How do you fine tune LLaVA NeXT?

#5
by Nishgop - opened

Is there a way to fine tune LLaVA-NeXT?

Llava Hugging Face org

cc @lewtun the TRL team is going to make it super easy to fine-tune models like these.

For now I'll refer you to my demo notebook, which includes a bunch of utilities from the original LLaVa repository.

Thanks Niels, This is great!
I assume the same approach works also for LLaVA-NeXT. Is that correct?

Nishant

Llava Hugging Face org

Yes it should, although Llava-NeXT is a bit more complex compared to Llava in terms of image preprocessing. A PR to add batched generation (which should also solve training issues) is here: https://github.com/huggingface/transformers/pull/29850.

For now I'd recommend either Llava or Idefics2. Refer to my demo notebook: https://github.com/NielsRogge/Transformers-Tutorials/blob/master/Idefics2/Fine_tune_Idefics2_for_JSON_extraction_use_cases_(PyTorch_Lightning).ipynb. Have tested this with both models.

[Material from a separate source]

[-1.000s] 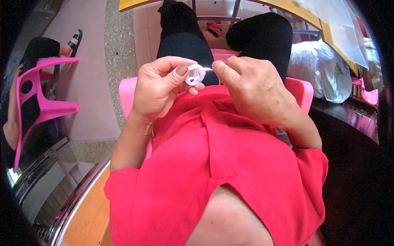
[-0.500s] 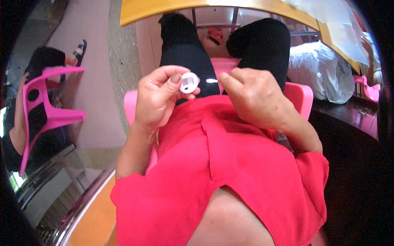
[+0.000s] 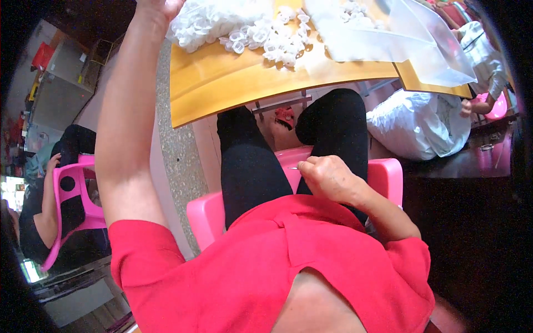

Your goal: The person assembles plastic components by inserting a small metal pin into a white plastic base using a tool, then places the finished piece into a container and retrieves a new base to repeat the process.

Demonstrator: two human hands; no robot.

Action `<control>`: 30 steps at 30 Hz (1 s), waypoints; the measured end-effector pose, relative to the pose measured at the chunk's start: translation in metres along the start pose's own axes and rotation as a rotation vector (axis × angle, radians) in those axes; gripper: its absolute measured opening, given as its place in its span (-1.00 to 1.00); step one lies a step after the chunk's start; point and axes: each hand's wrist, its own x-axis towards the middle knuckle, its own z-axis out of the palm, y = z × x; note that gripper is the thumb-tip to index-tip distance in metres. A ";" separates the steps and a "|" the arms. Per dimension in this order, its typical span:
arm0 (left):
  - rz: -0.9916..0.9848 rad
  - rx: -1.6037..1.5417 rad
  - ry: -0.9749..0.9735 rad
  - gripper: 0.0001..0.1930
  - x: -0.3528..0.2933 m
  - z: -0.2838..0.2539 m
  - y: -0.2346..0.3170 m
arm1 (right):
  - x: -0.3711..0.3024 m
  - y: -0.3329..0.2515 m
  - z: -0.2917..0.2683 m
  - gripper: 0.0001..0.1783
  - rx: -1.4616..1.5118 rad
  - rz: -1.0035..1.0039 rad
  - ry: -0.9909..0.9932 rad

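My left arm stretches far forward over the table, and my left hand (image 3: 162, 8) is at the top edge, with most of its fingers cut off from sight. Beside it lies a heap of small white translucent plastic pieces (image 3: 214, 25), some of them ring-shaped. Over my lap, my right hand (image 3: 330, 178) is closed on a thin shiny pointed tool (image 3: 294, 167). Only the tool's tip shows, poking out past thumb and finger toward the left; its kind cannot be made out.
A yellow wooden table (image 3: 222, 75) stands in front of my knees. On its right are a clear plastic bin (image 3: 438, 61) and more white pieces. A large white sack (image 3: 419, 125) sits below. I sit on a pink chair (image 3: 205, 219). Other people are to the left and far right.
My left hand has gone from my lap up to the heap on the table; the round white plastic piece it held is out of sight. The view has tilted up, showing more of the table.
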 end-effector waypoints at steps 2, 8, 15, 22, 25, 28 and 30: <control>0.026 0.098 0.281 -0.52 0.006 0.015 -0.006 | -0.001 0.005 0.004 -0.83 0.002 0.039 -0.026; 0.082 1.312 0.303 -0.74 -0.060 0.020 -0.128 | 0.002 0.015 0.003 -0.87 0.037 0.020 0.007; 0.180 1.418 0.323 -0.74 -0.067 0.009 -0.182 | 0.003 0.007 0.011 -0.90 0.056 0.010 0.002; 0.030 0.733 0.358 -0.88 -0.104 0.023 -0.172 | 0.010 -0.003 0.005 -0.88 0.246 -0.062 0.326; -0.203 0.227 0.294 -0.91 -0.174 0.057 -0.138 | 0.026 -0.009 -0.014 -0.81 0.429 0.115 0.453; -0.293 0.047 0.275 -0.86 -0.249 0.081 -0.126 | 0.050 -0.019 -0.022 -0.79 0.659 0.248 0.448; -0.260 -0.035 0.278 -0.90 -0.291 0.092 -0.124 | 0.063 -0.027 -0.011 -0.80 0.857 0.225 0.521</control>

Hi @nielsr , thanks for all the work! If I understand correctly, as the PR you mentioned above has been merged, training should now work properly for LLaVA-Next (LLaMA 8B + 72B and 110B) models and it already worked for LLaVA1.6? Do you know of any example scripts or articles?

Llava Hugging Face org

Hi @lcolonn ! Yes, the PR was merged and LLaVa-NeXT is tunable now. Fine-tuning script is almost the same as LLaVa with a few changes in input arguments, find here my adaptation of Niels' notebook

Hey @RaushanTurganbay , very cool! I was a little confused because in the PR it also says that it's fine-tunable but for cases without images. Also if you are using llava-v1.6-mistral-7b-hf shouldn't you be using the following prompt format: "[INST] \n What is shown in this image? [/INST]" as described here: https://huggingface.co/docs/transformers/main/en/model_doc/llava_next

Llava Hugging Face org

Yes that's right, LLaVa-NeXt does not have a chat template yet which means that for now you need to manually make sure that the right format is used. Looks like @RaushanTurganbay might need to update that

Llava Hugging Face org

Oke, thanks for noting. Will change it in the notebook and I will try to add chat templates to all Llava models

Hi @nielsr , sorry it's still not quite clear to me whether training for LLaVA-Next supports training with batched (images). It did say in this PR that only support for training without images was added: https://github.com/huggingface/transformers/pull/29850

Llava Hugging Face org

I updated the comment in PR to (with and w/o images). The model should be tunable with images as well

This comment has been hidden

@RaushanTurganbay , thanks for sharing the notebook on finetuning LLaVA-NEXT! Is there a similar one for finetuning LLaVA-NEXT-Video? or can I easily adapt this notebook for LLaVA-NEXT-Video as well? @nielsr

Llava Hugging Face org

Yes here it is: https://github.com/NielsRogge/Transformers-Tutorials/tree/master/VideoLLaVa. Should be very similar for LLaVA-Next-Video.

Llava Hugging Face org

There is actually a notebook for llava-next-video here, I will port it to the Tutorials repo for easier discovery

Hey, thanks so much for the great examples! Trying to follow along, but I have only small GPUs and try to use Deepspeed. Do you know if your code would work with Deepspeed on 4 GPUs?

Llava Hugging Face org

For DeepSpeed we support it when using Trainer but the example notebook relies on custom trainer. Take a look at (https://huggingface.co/docs/transformers/v4.15.0/en/main_classes/deepspeed#deepspeed-non-trainer-integration) for more information on how to use deepspeed with custom Trainers

Sorry a little of a different question.. How many images and/or videos can LLaVA-Next-Video take? I couldn't find it stated elsewhere. Thanks in advance. @RaushanTurganbay @nielsr

Llava Hugging Face org

@tjiang217 LLaVA-Next-Video was not trained in multi-image/multi-video setting afaik, but it doesn't mean we can't try and feed several visuals. But note that the generation quality might not be as good as in single image.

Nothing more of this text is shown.